Write out again, exactly, the lines of the listing below from the first one through the one that contains "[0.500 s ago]", and no other lines.

Exercise data:
────

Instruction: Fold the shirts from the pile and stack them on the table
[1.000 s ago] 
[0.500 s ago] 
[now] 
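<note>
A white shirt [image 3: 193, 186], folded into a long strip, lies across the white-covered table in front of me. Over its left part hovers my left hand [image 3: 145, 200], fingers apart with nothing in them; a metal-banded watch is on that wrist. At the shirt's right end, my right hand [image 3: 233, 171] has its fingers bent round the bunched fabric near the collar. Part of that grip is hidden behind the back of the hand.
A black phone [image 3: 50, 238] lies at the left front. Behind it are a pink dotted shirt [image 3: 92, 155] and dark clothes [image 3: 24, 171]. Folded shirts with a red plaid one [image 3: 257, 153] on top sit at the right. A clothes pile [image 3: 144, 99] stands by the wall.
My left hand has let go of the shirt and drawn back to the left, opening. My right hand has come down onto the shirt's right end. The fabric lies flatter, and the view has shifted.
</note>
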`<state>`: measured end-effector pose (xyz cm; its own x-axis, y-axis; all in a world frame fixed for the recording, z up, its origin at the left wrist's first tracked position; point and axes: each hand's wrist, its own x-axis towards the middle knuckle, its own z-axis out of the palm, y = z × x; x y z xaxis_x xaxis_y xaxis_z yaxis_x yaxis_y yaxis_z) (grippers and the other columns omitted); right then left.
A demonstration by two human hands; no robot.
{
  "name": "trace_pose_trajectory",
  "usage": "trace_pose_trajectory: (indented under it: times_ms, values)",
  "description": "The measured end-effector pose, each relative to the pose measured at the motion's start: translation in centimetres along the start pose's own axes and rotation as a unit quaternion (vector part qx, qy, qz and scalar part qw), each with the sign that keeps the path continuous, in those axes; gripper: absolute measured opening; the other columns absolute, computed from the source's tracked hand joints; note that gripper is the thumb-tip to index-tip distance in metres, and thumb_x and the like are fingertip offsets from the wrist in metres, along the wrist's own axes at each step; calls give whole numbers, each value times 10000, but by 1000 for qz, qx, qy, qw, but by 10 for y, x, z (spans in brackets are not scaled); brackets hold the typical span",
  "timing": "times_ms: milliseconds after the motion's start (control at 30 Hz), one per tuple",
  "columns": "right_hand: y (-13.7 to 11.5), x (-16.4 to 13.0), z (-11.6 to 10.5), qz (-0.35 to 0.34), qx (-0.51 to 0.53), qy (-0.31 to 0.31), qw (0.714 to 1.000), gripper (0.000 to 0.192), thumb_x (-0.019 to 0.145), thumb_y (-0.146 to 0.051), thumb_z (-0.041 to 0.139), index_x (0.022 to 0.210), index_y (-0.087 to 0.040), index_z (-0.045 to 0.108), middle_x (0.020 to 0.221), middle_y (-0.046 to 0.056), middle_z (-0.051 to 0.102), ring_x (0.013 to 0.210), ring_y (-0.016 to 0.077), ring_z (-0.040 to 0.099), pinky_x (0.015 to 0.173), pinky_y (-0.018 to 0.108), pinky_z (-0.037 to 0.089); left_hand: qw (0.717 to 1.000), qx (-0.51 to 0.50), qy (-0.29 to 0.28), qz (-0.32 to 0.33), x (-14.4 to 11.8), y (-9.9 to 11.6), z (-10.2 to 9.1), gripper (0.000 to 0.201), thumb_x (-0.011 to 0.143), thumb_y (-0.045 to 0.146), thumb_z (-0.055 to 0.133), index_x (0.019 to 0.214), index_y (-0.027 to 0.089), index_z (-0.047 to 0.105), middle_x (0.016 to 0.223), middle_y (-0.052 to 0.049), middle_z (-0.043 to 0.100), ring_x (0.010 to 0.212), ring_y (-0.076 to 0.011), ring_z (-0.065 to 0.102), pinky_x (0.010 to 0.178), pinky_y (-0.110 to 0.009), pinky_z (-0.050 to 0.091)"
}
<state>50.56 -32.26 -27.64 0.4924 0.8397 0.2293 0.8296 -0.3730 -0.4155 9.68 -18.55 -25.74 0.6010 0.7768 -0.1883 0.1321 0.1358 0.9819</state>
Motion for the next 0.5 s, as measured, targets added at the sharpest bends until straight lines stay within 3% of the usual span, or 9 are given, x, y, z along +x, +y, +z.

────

Response below:
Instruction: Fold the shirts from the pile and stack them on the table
[1.000 s ago] 
[0.500 s ago] 

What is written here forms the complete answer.